| Piłka nożna / Ekstraliga kobiet
W niedzielę piłkarki Górnika Łęczna zagrają z Czarnymi Sosnowiec w meczu 14. kolejki Ekstraligi. Hitowe starcie, jedno z kluczowych w kontekście mistrzostwa, będzie nieco "wybrakowane". Oba kluby borykają się z plagą kontuzji.
Drużyny w tabeli dzieli aż 10 punktów. Dla Czarnych sezon 2020/21 jest niezwykle udany. Poza remisem z GKS Katowice sosnowiczanki były do tej pory bezbłędne. Uzbierały aż 37 "oczek" i pewnie zmierzają w stronę mistrzostwa. Za nimi znajdują się TME UKS SMS Łódź, Medyk Konin i Górnik Łęczna.
Obrończynie tytułu z Lubelszczyzny nie składają jednak broni. Rundę wiosenną rozpoczęły od rozgromienia Rolnika Głogówek 8:0 (4:0) i AZS UJ Kraków 8:1 (3:0). Mimo świadomości, że pogoń za liderkami będzie niezwykle trudne, zamierzają skończyć rozgrywki jak najwyżej i powalczyć o Puchar Polski.
Czołówka tabeli Ekstraligi:
1. Czarni Sosnowiec – 37 pkt (57-4)
2. TME UKS SMS Łódź – 31 pkt (33-8)
3. Medyk Konin – 29 pkt (33-10)
4. Górnik Łęczna – 27 pkt (47-14)
5. Śląsk Wrocław – 25 pkt (20-19)
Plaga kontuzji
W niedzielę przekonamy się, która z ekip jest w tym momencie silniejsza – mistrzynie czy pretendentki. Oba kluby zmagają się jednak z plagą kontuzji. Zwycięstwa Górniczek okazały się pyrrusowe. Ostatnie spotkanie w Krakowie było nieszczęśliwe dla Małgorzaty Grec. Kluczowa zawodniczka zerwała dwa więzadła stawu skokowego: piętowo-strzałkowe i skokowo-strzałkowe. Nie zagra minimum przez trzy miesiące.

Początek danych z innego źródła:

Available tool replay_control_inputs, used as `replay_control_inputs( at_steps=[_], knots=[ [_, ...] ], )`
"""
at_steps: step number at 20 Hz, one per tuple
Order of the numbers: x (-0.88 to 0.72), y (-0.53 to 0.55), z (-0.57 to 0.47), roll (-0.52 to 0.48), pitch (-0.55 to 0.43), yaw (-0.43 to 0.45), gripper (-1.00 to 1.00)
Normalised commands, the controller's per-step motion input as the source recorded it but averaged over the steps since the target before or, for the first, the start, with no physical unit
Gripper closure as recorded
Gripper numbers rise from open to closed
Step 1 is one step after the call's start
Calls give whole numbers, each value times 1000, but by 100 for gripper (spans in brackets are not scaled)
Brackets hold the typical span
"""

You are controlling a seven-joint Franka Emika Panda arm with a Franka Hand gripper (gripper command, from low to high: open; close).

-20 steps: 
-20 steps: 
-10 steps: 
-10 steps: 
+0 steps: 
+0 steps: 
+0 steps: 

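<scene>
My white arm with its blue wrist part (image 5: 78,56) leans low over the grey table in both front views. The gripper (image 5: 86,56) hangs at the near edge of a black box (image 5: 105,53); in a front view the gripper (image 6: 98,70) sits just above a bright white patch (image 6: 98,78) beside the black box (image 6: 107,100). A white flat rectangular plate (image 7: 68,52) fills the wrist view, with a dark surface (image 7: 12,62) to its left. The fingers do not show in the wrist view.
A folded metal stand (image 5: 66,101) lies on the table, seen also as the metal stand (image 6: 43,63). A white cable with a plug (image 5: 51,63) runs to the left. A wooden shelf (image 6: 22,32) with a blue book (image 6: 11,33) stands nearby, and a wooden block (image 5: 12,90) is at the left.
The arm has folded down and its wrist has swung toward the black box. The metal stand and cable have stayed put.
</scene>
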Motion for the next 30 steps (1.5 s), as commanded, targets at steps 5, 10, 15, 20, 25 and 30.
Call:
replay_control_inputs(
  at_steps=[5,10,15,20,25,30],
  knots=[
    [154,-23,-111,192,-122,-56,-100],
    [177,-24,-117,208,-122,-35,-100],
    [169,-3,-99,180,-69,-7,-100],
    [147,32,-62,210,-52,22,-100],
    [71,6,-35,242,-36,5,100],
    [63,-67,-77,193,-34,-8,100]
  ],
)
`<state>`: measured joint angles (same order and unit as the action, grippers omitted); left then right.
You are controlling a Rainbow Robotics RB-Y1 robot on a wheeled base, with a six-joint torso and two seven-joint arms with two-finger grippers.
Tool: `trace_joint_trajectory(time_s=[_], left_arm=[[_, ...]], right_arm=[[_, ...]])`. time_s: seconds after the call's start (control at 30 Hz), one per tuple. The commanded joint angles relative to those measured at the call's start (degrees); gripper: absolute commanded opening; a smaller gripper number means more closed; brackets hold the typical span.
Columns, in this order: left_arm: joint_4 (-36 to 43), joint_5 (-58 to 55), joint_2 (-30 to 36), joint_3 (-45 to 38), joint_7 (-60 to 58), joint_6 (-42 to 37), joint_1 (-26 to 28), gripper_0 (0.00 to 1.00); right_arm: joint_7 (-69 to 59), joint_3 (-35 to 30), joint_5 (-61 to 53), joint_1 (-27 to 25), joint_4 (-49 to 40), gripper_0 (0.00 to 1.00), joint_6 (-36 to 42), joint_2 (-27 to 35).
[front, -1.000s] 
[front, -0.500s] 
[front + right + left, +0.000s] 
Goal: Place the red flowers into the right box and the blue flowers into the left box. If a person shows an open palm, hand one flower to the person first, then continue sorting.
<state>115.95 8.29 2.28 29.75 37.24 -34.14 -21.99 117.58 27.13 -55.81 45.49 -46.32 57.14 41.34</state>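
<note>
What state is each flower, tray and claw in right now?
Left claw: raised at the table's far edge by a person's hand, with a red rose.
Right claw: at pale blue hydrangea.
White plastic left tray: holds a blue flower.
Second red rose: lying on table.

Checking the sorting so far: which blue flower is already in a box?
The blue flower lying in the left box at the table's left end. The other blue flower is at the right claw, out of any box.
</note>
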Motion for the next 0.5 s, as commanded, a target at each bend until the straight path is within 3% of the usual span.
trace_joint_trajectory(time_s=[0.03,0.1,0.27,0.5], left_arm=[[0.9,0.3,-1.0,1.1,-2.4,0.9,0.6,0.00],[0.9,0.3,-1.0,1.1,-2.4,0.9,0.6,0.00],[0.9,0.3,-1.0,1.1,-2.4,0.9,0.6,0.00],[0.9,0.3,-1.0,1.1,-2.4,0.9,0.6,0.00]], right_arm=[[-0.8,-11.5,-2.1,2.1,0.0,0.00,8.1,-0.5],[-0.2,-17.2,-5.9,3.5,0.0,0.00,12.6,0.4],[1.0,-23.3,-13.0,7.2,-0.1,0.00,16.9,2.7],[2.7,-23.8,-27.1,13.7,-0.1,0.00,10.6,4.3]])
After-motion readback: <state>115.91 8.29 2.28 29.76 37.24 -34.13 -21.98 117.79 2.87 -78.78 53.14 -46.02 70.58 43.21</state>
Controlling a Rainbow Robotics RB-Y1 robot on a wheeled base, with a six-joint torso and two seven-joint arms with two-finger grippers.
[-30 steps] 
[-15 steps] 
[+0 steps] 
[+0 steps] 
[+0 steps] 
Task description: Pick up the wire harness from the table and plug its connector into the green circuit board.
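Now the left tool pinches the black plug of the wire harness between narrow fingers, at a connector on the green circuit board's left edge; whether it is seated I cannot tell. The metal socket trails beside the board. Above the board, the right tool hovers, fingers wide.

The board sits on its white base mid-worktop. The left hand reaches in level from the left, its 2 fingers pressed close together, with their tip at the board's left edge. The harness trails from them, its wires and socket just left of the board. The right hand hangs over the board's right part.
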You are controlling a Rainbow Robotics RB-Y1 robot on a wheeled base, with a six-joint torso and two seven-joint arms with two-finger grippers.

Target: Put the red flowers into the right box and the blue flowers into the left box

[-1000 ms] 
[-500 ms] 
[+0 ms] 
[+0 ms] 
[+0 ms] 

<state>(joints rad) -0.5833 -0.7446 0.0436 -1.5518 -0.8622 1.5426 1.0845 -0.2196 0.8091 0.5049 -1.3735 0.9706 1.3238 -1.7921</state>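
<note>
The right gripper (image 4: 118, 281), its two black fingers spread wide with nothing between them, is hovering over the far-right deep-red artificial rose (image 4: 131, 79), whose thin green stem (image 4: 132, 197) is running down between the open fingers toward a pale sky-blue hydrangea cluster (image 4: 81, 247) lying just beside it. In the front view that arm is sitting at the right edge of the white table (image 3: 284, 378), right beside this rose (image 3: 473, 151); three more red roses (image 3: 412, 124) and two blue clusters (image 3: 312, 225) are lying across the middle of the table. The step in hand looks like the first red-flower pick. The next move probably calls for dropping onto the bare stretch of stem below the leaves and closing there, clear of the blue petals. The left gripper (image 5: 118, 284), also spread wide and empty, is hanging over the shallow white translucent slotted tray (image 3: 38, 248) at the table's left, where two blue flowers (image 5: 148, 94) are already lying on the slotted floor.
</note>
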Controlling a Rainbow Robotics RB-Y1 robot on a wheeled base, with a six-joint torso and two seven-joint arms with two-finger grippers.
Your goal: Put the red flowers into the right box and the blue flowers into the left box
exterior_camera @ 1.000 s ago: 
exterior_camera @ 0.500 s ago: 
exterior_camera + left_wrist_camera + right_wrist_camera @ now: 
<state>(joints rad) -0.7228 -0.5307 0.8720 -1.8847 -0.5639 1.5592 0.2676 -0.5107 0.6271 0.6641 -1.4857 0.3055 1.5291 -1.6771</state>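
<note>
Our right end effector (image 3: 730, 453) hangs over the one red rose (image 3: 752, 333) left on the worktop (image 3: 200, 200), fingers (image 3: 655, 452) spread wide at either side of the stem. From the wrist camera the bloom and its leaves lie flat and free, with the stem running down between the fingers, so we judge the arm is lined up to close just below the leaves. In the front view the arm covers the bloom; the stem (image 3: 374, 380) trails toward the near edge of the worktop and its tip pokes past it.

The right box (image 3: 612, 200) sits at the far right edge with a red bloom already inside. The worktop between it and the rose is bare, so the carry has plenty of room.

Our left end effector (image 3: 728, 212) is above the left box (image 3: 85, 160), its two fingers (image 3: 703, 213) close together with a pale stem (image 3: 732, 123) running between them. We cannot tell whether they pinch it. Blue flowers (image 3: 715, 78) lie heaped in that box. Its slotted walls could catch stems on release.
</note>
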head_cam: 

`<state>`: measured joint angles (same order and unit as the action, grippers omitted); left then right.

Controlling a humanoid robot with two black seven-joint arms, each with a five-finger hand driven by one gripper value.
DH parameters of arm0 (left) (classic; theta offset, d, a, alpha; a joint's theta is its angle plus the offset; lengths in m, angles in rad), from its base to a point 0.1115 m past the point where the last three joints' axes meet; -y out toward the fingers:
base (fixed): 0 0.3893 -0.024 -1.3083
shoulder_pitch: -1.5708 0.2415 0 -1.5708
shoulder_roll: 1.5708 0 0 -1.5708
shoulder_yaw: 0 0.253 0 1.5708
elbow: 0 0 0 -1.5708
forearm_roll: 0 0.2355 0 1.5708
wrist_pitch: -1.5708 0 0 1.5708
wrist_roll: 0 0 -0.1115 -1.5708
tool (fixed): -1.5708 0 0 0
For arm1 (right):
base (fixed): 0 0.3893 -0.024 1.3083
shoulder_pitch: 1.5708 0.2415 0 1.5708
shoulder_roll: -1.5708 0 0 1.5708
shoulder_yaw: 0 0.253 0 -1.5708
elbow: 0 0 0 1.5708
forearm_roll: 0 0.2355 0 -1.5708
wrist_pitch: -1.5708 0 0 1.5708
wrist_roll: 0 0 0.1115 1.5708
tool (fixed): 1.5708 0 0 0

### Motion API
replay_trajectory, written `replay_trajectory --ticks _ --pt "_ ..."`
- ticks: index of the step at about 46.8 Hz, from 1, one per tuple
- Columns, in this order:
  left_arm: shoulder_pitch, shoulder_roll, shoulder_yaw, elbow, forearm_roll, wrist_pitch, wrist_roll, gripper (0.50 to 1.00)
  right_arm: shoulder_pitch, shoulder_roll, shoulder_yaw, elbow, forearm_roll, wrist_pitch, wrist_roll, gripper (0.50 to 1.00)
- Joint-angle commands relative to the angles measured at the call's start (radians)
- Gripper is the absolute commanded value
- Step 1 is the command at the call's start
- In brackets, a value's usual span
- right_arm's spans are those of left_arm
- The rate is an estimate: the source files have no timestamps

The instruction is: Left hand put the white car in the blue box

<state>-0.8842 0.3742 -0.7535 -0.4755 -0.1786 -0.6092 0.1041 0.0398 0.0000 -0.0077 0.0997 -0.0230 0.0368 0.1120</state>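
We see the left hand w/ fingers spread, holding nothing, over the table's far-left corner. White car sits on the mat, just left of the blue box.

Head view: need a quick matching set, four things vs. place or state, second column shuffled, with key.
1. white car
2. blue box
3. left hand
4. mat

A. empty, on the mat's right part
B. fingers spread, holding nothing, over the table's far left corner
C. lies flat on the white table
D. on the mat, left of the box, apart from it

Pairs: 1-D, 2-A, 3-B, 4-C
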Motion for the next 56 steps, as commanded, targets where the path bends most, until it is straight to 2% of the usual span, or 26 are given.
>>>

Problemy mają też inne piłkarki mistrzyń kraju. Oliwia Rapacka przeszła niedawno rekonstrukcję więzadła krzyżowego. Agata Guściora natomiast musiała poddać się operacji usunięcia fragmentu łąkotki.
Nieciekawie pod względem zdrowotnym wygląda także sytuacja Czarnych. Dżesika Jaszek 3 marca przeszła zabieg, po którym nie zagra co najmniej do połowy maja. "To efekt urazu, jakiego doznała po brutalnym faulu w meczu 5. kolejki z Medykiem Konin" – poinformował klub. Oprócz napastniczki w niedzielę nie zagra prawdopodobnie też Liliana Kostova. Najlepsza asystentka rundy jesiennej jakiś czas temu naderwała więzadła.
Ekipa z Sosnowca odczuje też z pewnością brak Weroniki Zawistowskiej. Skrzydłowa, która zimą była na testach w Bayernie Monachium, teraz zmaga się z kontuzją, która uniemożliwi jej treningi przez kilka tygodni. Jak sama przyznaje liczy, że na boisko wróci w połowie kwietnia, by być gotową na starcie z TME UKS SMS Łódź, zaplanowanym na 1 maja.
– Już w grudniu czułam ból w stawie skokowym i wyżej, przy ścięgnie achillesa. Na zgrupowaniu kadry raz trenowałam, raz nie. Byłam u lekarza, ale USG nic nie wykazało – opowiada Zawistowska. – To się za mną ciągnęło. Ostatecznie okazało się, że miałam złamany wyrostek Stieda. Wokół tego zbierał się płyn, przez co kość obcierała mi achillesa. Była potrzebna artroskopia. Teraz jestem po zabiegu i czekam na powrót – dodaje.
Spotkanie z perspektywy telewizora
– Mecz z Czarnymi obejrzę w telewizji. Nie wiem jak to wytrzymam. Zwykle, gdy oglądam, przeżywam wszystko znacznie bardziej niż na boisku – przyznała Zawistowska. Podobne "wrażenia" czekają również Jaszek, Kostovą, Grec, Rapacką i Guściorę.
Spotkanie zostanie rozegrane w niedzielę, 21 marca, o godzinie 11:00. Transmisja w TVP Sport, TVPSPORT.PL i aplikacji mobilnej.